Harris Williams
- Type: Subsidiary
- Industry: Investment banking
- Founded: 1991
- Founder: H. Hiter Harris III, Christopher H. Williams
- Headquarters: Richmond, Virginia, US
- Area served: Richmond, Virginia San Francisco Boston Minneapolis Cleveland Washington D.C. London Frankfurt
- Products: Mergers & Acquisitions, Fairness opinions, Restructuring advisory
- Number of employees: 200+
- Parent: PNC Financial Services
- Website: www.harriswilliams.com

= Harris Williams =

American financial services company

Harris Williams is an American multinational independent investment bank and financial services company specializing in advisory services and financing for middle-market companies.
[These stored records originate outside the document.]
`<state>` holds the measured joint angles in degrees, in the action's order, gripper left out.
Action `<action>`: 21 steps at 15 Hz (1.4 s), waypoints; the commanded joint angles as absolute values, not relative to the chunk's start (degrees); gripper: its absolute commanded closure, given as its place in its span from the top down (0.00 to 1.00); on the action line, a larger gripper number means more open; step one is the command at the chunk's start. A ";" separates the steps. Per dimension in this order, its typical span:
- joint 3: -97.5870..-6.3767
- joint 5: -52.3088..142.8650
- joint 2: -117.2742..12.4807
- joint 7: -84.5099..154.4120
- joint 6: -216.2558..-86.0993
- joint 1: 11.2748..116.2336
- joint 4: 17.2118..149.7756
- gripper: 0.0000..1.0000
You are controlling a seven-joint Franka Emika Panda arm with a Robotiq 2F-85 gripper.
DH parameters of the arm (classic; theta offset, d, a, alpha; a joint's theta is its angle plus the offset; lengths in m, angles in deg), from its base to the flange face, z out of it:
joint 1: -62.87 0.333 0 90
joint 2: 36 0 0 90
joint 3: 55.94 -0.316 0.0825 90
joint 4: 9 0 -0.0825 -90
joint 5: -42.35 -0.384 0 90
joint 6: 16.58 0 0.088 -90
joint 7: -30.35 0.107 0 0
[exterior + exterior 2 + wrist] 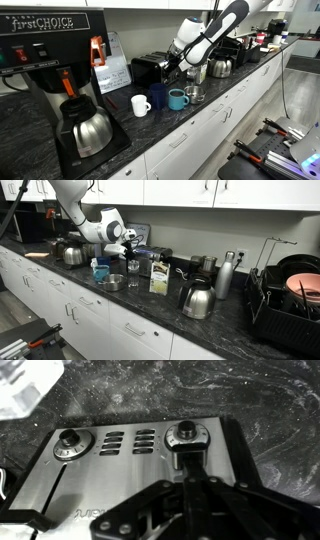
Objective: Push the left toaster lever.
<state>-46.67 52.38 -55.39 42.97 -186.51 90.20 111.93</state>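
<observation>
In an exterior view, the white arm angled down from the upper right to the black-and-chrome toaster, which stood at the back of the dark stone worktop between a printed card and a steel kettle. The tool sat at the toaster's end, too small there to tell its state. A white mug and a blue mug stood in front of the toaster, and a "first CHOICE" coffee brewer with a steel carafe filled the foreground. In an exterior view from the opposite end, the arm bent in from the upper left, with the tool low over the worktop beside the toaster. The blue mug, a drinking glass and a carton were nearby, and a dish rack stood well apart at the far right. The wrist view looked onto the toaster's chrome panel, which carried two round controls with rows of slots between them. The tool entered from the bottom edge, its dark fingers drawn together into a narrow stem. Its tips were touching or just short of the control on the right of the frame. The control on the left of the frame stood apart from the tool.
</observation>
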 commanded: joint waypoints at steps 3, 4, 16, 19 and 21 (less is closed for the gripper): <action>-44.56 53.14 -59.78 46.34 -185.46 92.73 110.69 0.00; -44.06 53.31 -59.88 46.75 -185.49 93.16 110.75 0.00; -39.69 52.93 -57.99 48.62 -186.41 96.91 112.72 0.00; -39.13 53.54 -56.49 48.41 -187.93 97.09 113.28 0.00; -38.58 54.17 -55.90 48.24 -188.95 97.32 113.76 0.00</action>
<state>-40.06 52.80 -55.99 47.77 -187.39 96.75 112.37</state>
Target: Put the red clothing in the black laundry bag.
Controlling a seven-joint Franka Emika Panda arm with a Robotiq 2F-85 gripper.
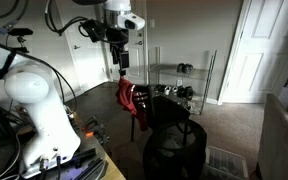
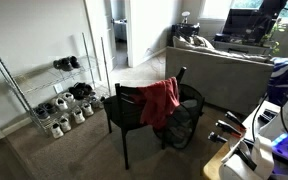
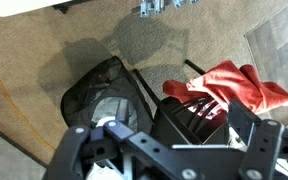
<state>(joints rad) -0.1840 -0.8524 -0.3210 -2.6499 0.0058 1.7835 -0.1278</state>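
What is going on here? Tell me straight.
The robot arm's gripper hangs open above a black chair and holds nothing. The red clothing is draped over the chair's back and has not yet been picked up. The black laundry bag sits right next to the chair, with no red in it. The clothing has yet to be grasped and carried across to the bag.

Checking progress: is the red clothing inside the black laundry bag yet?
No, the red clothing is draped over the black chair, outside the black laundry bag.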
The firm provides a variety of advisory services including mergers & acquisitions, fairness opinions and restructuring advisory. Harris Williams operates as a subsidiary of PNC Financial Services.

The firm, which is based in Richmond, Virginia, was founded in 1991. The company operates additional offices in San Francisco, Boston, Minneapolis, Cleveland, Washington DC., London, and Frankfurt. The chief operating officer is Paul Poggi.

==History==
Harris Williams was founded by Christopher Williams and Hiter Harris, who previously worked together at Charlotte investment banking boutique Bowles Hollowell Conner & Co., a firm later bought by Wachovia. Harris and Williams had previously been classmates at Harvard Business School, from which they graduated in 1987.

The firm has built its business focused heavily on providing advisory services for leveraged buyout transactions and other private equity investments.

==Acquisition==
In 2005, Harris Williams was acquired by PNC Financial Services and continues to operate as a subsidiary of PNC under the Harris Williams brand.